Empresários do mercado livre de energia vão ao Congresso Nacional pedir isonomia na questão da renovação das concessões

Entidades de classe Irão à Comissão de Minas e Energia para reivindicar insumo para segmento, com dados que comprovam a capacidade desse modelo em expandir o sistema.

Brasília – Entidades de classe que promovem a campanha “2012 – Ano do Mercado Livre de Energia” vão à Comissão de Minas e Energia pedir isonomia na questão da renovação das concessões do setor elétrico em relação ao mercado cativo. Reginaldo Medeiros, presidente da campanha, avisa que o ponto central é alocar o benefício eventual das amortizações para o conjunto de consumidores e não somente um grupo. A reunião será realizada amanhã, dia 23 de maio, às 10h30, no Congresso Nacional.

O Mercado Livre de energia já é responsável pelo consumo de 40% da eletricidade de pequenas usinas no Brasil. O dado revela claramente a capacidade desse modelo assegurar a expansão da oferta de megawatts (MW) no País. Hoje, 11.000 MW médios são negociados nesse ambiente, o que representa cerca de R$ 30 bilhões em negócios.

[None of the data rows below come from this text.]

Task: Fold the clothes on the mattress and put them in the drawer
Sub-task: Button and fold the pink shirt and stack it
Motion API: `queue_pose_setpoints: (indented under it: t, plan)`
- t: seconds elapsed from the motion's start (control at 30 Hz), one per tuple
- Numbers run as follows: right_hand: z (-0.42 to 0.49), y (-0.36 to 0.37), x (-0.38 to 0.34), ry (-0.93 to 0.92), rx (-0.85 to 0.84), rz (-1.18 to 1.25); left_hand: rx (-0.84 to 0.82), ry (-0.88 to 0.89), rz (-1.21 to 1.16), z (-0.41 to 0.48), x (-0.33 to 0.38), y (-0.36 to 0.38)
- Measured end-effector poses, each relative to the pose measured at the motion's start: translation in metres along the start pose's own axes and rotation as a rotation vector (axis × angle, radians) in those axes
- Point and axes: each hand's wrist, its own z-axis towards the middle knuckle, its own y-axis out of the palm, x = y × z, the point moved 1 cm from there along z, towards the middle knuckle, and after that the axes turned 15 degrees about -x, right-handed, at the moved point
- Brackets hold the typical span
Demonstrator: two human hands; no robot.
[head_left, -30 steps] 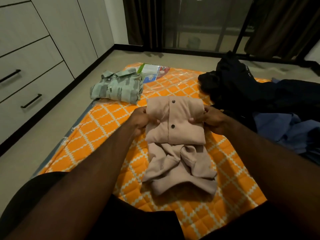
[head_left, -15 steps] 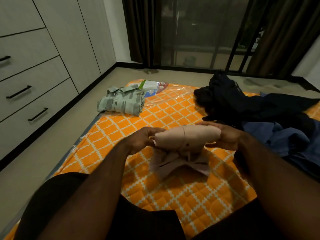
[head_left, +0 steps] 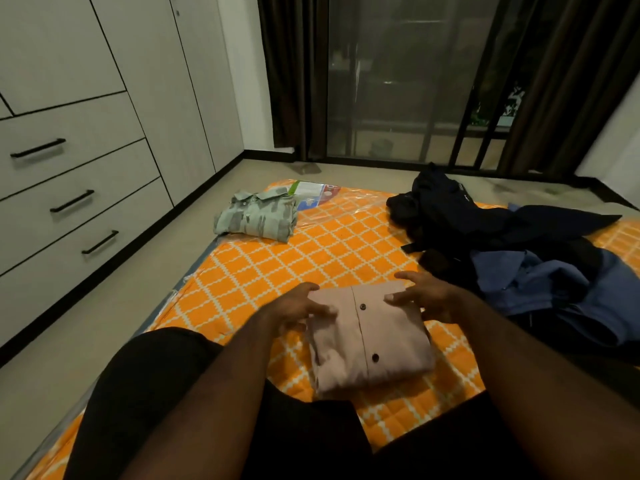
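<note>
Shirt (head_left: 381,341) lowered flat onto mattress (head_left: 311,251); left hand (head_left: 298,306), right hand (head_left: 429,296) atop; collar hidden.

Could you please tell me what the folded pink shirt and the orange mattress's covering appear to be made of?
Pink shirt: soft, matte woven cloth, possibly cotton; it holds creased folds and carries dark buttons. Mattress: quilted orange-and-white fabric beneath clear, glossy plastic wrap, judging by shiny wrinkles at its far edge.

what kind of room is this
Most likely a bedroom at home: a quilted orange mattress lies on the floor, built-in drawers line the left wall, and dark curtains hang beside a glass door.
</note>
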Motion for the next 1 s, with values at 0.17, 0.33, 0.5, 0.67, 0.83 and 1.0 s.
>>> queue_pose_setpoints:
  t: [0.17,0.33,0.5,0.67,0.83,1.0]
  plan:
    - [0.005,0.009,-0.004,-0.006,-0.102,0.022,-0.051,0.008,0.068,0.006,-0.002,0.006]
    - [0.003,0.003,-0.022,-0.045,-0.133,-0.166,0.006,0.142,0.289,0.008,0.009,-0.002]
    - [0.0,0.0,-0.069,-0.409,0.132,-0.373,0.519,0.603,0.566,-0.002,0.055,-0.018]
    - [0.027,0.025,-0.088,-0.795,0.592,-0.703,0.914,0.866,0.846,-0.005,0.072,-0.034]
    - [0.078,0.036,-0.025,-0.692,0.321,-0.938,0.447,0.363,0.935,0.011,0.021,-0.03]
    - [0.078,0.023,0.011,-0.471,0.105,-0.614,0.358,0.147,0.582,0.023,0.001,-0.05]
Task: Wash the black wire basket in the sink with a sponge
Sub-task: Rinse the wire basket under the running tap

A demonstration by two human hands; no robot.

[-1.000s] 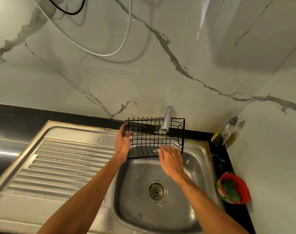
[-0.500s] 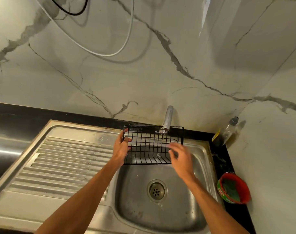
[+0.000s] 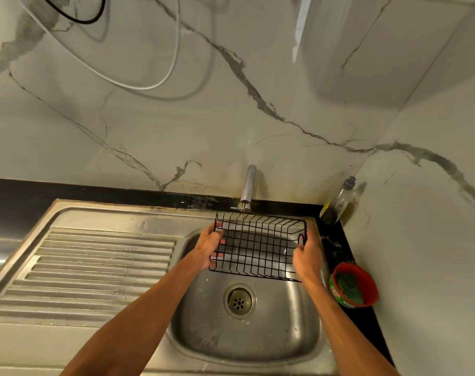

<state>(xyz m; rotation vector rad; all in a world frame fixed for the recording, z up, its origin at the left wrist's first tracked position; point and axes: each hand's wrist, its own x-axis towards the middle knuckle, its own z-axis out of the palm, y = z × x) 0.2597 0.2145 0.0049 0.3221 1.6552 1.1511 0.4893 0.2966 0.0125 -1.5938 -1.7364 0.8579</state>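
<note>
Home kitchen; steel sink (image 3: 114, 270); tap (image 3: 248, 187); marble-look backsplash (image 3: 176, 137).

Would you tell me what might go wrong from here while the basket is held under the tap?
1. Both the left hand and right hand grip the black wire basket. Reaching for the sponge in the red tub leaves one hand holding, so the basket may tip or slip into the sink.
2. Its far edge sits close under the tap and may knock it or splash.

Both hands (image 3: 207, 249) (image 3: 306, 257) grip black wire basket (image 3: 260, 246) under tap (image 3: 248, 187), over sink (image 3: 244, 337)
</note>
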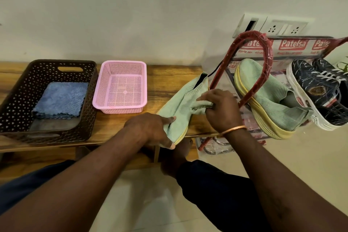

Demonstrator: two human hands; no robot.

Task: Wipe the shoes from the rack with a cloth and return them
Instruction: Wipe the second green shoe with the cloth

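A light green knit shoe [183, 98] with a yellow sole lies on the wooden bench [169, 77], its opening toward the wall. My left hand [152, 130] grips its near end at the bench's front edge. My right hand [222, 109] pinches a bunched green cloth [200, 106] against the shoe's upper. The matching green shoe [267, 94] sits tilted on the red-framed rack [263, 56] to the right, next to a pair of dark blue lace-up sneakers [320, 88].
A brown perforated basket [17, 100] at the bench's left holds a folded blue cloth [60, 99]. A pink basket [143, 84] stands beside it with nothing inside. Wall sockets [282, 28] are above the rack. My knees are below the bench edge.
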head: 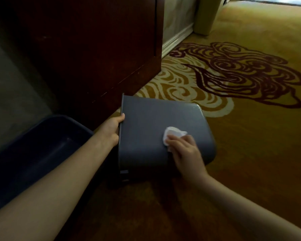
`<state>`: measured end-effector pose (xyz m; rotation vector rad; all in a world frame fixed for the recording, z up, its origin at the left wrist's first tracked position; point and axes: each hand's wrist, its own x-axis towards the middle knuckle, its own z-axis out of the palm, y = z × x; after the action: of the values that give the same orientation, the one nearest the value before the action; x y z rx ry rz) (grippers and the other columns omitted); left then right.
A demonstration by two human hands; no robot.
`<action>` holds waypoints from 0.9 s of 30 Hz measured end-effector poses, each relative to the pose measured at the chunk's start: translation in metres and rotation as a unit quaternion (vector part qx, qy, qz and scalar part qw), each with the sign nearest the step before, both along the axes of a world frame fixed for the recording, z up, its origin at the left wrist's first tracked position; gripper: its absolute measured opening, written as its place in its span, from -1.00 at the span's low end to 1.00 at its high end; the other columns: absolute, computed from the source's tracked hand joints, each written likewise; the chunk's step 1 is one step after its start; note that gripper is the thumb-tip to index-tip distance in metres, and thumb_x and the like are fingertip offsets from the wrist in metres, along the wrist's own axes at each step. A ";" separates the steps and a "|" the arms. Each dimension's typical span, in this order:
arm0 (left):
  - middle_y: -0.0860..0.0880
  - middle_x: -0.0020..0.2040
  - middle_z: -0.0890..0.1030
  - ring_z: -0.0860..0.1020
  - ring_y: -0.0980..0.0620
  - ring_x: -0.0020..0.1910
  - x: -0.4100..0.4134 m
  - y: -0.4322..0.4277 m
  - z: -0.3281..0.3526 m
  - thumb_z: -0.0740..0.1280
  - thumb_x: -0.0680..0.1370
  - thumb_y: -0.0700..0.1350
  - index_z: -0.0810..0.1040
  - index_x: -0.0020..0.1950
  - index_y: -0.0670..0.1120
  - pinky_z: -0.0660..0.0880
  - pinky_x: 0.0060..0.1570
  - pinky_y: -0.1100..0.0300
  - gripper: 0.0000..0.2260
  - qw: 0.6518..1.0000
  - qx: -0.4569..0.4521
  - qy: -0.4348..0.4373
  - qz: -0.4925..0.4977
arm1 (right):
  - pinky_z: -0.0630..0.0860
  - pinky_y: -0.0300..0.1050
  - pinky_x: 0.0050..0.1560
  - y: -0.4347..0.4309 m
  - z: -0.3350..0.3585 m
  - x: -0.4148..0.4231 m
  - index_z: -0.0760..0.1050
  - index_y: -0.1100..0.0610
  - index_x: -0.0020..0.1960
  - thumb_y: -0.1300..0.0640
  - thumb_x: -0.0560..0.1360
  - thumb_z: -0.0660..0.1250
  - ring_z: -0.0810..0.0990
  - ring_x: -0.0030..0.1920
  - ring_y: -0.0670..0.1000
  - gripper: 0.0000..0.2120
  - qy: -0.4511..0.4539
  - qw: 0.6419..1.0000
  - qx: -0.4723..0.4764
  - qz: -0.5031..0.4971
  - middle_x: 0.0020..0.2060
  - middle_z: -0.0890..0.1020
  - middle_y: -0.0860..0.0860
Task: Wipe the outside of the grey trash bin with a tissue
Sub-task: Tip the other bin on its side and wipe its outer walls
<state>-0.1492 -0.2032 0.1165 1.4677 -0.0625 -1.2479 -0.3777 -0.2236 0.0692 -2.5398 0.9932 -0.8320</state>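
Note:
The grey trash bin [146, 122] lies on its side on the carpet, its open rim facing left and its base to the right. My left hand [112, 128] grips the rim at the left edge, thumb on the outside. My right hand [182, 150] presses a crumpled white tissue [172, 134] flat against the upward-facing side wall of the bin, near its middle right. The tissue sticks out beyond my fingertips. The inside of the bin is hidden.
A dark blue plastic tub [33, 153] sits on the floor at the left. A dark wooden cabinet [94, 49] stands right behind the bin. Patterned yellow carpet [241, 119] spreads to the right, with a white baseboard [177, 39] and a pale furniture leg [205, 16] farther back.

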 end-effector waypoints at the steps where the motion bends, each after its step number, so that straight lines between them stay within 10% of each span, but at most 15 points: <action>1: -0.14 0.03 0.58 0.56 -0.11 -0.10 0.002 0.001 -0.002 0.25 0.56 -0.06 0.43 0.28 -0.18 0.49 -0.12 -0.05 -0.66 1.000 0.000 0.003 0.000 | 0.43 -0.09 0.07 -0.009 -0.003 -0.014 0.60 0.21 0.05 0.36 0.41 0.40 0.55 0.06 0.16 -0.77 0.013 1.000 0.001 -0.016 0.06 0.66 0.11; 10: -0.13 -0.08 0.58 0.57 -0.09 -0.11 0.009 -0.003 -0.008 0.23 0.56 -0.08 0.41 0.30 -0.16 0.49 -0.27 0.00 -0.66 1.000 -0.001 -0.007 -0.016 | 0.41 -0.11 0.02 -0.086 0.014 -0.038 0.54 0.18 0.15 0.22 0.56 0.21 0.53 0.07 0.07 -0.79 -0.044 0.966 0.087 -0.239 0.03 0.63 0.13; 16: -0.14 -0.04 0.59 0.56 -0.10 -0.07 0.009 -0.004 -0.009 0.22 0.56 -0.08 0.41 0.30 -0.19 0.49 -0.16 0.00 -0.65 1.000 -0.001 -0.018 -0.018 | 0.30 -0.29 -0.03 -0.071 0.032 0.087 0.52 0.09 0.12 0.18 0.56 0.21 0.46 0.01 -0.06 -0.82 -0.064 0.995 0.034 -0.072 0.00 0.56 0.06; 21: -0.13 -0.12 0.58 0.55 -0.06 -0.15 0.011 -0.008 -0.013 0.19 0.58 -0.09 0.46 0.26 -0.21 0.47 -0.21 0.05 -0.69 0.999 -0.003 -0.019 -0.026 | 0.43 -0.04 0.06 -0.066 0.018 0.139 0.59 0.12 0.12 0.26 0.54 0.21 0.47 0.12 0.14 -0.76 0.049 0.998 0.001 0.025 0.07 0.60 0.13; 27: -0.12 -0.07 0.59 0.57 -0.08 -0.11 0.015 -0.009 -0.020 0.23 0.56 -0.08 0.43 0.29 -0.17 0.49 -0.25 0.02 -0.67 1.000 0.000 -0.012 -0.014 | 0.36 -0.15 0.13 -0.124 0.007 0.068 0.59 0.09 0.14 0.18 0.57 0.19 0.48 0.10 0.09 -0.75 0.040 0.988 0.078 -0.128 0.17 0.50 0.18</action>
<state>-0.1343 -0.2118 0.0966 1.4860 -0.0990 -1.2521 -0.3093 -0.3473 0.0757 -2.3604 1.3755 -0.6892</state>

Na reunião, estarão representantes de três entidades ligadas à campanha “2012 – Ano do Mercado Livre de Energia”: Abiape, Abrace e Abraceel. “A solução para a questão deve preservar e promover a isonomia entre o mercado livre e o mercado cativo e estar alinhada com o que será dado ao vencimento dos CCEARs de energia existente em 2012, 2013 e 2014”, avisa Medeiros.

Segundo o presidente da campanha “2012 - Ano do Mercado Livre de Energia”, pelas regras anteriores (estabelecimento das tarifas com base nos custos), as prorrogações levariam naturalmente à modicidade tarifária para o conjunto de consumidores. “Essa premissa deve ser preservada”, avisa Medeiros. “Os consumidores ao se tornarem livres não alteraram esta lógica, até mesmo porque o conceito de modicidade de tarifas e preços está colocado no mesmo nível de prioridade na legislação”, conclui.

Ano do Mercado Livre de Energia -O “Ano do Mercado Livre de Energia” é uma iniciativa das entidades Abeeólica (energia eólica), Abiape (investidores em autoprodução de energia), Abrace, (grandes consumidores industriais de energia e consumidores livres), Abraceel (comercializadores), Abragel (geração de energia limpa), Abragef (geração flexível), Abraget (geração térmica), Anace (consumidores de energia) e Apine (produtores independentes).